Wood and Stone: The Settlers Arrive
In the 17th century, the first settlers arrived, and they built single story, low homes out of wood, with a chimney made from stone. As the settlers became more acclimatized to Canada, subtle changes were introduced, such as raised floors and metal roofing (to help preserve the house in the case of fire).
Trendy Kitchens and Townhouses
Townhouses started popping up in Canada in the 19th century. Since the early settlers did not have the grand dwellings and household help that many Europeans enjoyed across the Atlantic, the kitchen was located on the first floor – not hidden in the basement from genteel eyes. The townhouses were convenient, affordable housing in Canada’s growing urban landscape.
We still see this trend today – people moving out to suburbia. Urbanization brought with it crowded streets, crime and pollution. In the early 20th century, those seeking a calmer and quieter way of life moved outside city boundaries into two-story family homes. It was here that style became an option as the need for only practicality eased. Influences in suburban construction were seen in the Italian, farmhouse, Old English and Tudor styles. This time period was also rise of the bungalow, a favoured home plan that is still widely used today.
Building Materials through the Ages
From animal pelts, snow, ice, sod, timber and stone, Canadians have always built their homes using whatever natural resources were close at hand. As the world became more globalized, more decorative construction materials, such as tile, were imported and used by those that could afford the luxury.
One building material, however, caused no ends of trouble: asbestos.
These days we are very familiar with the hazards of asbestos, an insulator widely used in the 90s. However, did you know Canada’s last asbestos mine didn’t officially close until the mid-2000s? While it has been banned for use in Canada, asbestos is still commonly found in older homes and buildings. It’s not just the insulation either. It can be found in cement, floor and ceiling tiles, and even some kinds of siding. When renovating an older home, having professionals check for, and remove if necessary, asbestos is very important.

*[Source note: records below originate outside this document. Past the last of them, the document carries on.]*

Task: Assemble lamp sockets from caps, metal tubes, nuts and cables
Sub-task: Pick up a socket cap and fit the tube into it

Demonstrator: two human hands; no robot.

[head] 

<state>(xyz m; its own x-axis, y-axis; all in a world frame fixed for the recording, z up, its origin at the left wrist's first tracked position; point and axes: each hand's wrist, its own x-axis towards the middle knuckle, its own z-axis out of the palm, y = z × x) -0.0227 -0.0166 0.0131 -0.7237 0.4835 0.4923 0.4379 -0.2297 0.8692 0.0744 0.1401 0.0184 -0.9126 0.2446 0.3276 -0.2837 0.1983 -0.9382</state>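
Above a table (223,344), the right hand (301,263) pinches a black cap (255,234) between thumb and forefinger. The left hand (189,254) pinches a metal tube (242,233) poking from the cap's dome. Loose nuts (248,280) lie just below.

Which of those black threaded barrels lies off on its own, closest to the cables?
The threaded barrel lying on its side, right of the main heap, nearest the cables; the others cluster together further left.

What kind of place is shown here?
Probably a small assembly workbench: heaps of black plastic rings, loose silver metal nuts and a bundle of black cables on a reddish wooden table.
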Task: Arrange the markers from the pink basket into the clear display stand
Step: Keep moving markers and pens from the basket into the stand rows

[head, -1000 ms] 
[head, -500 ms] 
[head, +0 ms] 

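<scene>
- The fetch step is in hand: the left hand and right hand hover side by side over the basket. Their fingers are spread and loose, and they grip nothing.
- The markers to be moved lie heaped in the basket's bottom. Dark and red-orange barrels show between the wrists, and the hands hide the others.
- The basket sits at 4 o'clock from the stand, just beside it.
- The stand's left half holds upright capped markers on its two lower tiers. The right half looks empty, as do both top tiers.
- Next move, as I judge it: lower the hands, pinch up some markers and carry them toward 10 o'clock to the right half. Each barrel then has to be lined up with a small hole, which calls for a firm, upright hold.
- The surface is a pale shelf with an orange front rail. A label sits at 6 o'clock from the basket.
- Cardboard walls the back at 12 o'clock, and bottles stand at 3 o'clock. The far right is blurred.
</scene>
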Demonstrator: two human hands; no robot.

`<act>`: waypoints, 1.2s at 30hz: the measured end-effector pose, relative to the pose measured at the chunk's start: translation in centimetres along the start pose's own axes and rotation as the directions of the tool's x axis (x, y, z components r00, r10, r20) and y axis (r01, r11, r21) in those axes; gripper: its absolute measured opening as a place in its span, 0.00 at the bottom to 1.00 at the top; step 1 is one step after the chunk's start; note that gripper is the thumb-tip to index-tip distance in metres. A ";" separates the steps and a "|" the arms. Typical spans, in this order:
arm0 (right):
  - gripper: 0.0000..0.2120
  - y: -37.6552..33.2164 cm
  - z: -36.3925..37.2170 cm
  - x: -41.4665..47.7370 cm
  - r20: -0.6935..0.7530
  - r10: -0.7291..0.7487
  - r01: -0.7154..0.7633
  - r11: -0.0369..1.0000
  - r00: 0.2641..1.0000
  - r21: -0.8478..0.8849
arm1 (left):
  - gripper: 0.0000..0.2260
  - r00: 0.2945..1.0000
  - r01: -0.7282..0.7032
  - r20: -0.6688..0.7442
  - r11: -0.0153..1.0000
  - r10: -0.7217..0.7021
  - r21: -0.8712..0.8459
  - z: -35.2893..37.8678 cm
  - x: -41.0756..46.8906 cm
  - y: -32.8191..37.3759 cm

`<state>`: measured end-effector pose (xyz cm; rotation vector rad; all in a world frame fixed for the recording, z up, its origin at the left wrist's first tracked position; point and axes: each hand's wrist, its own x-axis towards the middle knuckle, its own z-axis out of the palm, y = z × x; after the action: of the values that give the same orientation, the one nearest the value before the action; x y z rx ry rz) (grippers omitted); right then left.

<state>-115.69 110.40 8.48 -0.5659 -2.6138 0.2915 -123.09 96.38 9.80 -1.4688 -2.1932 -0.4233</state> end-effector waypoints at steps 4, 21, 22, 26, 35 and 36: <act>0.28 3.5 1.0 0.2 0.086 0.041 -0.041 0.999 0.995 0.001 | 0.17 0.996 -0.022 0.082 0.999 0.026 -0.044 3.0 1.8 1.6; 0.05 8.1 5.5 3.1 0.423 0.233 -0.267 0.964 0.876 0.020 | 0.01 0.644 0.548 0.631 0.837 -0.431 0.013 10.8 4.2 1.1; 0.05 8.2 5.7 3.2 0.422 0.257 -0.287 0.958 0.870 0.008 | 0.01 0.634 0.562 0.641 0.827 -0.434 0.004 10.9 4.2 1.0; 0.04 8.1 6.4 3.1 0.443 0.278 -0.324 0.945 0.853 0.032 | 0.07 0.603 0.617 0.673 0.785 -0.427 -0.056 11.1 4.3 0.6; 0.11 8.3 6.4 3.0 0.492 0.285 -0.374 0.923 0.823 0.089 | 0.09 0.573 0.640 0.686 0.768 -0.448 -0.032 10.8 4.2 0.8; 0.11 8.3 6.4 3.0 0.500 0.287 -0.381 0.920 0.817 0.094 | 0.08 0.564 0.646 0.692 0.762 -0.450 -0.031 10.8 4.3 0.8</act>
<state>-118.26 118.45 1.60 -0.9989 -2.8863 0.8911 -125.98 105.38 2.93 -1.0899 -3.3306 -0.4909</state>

As Canada’s cities grew, its dwellings were built to last, but that didn’t stop the march of time, or the march of the “trend.” While the shell of many homes from earlier in the century stood tall, the homes’ interiors underwent radical changes. Shag carpet in the 70s, pastel kitchens in the 80s, hardwood floors giving way to engineered hardwood, single-purpose rooms melding into open concept spaces – these are just a few of the trends that kept renovators busy.
Now and into the future
Today’s homes take advantage of the global marketplace, but one thing remains similar to the very first Canadian dwellings: the need to use local, sustainable materials and to be as eco-friendly as possible. This is mixed in with the advantages of the global marketplace. While you can frame your house with Alberta softwood lumber, you can also have Italian tile and French décor.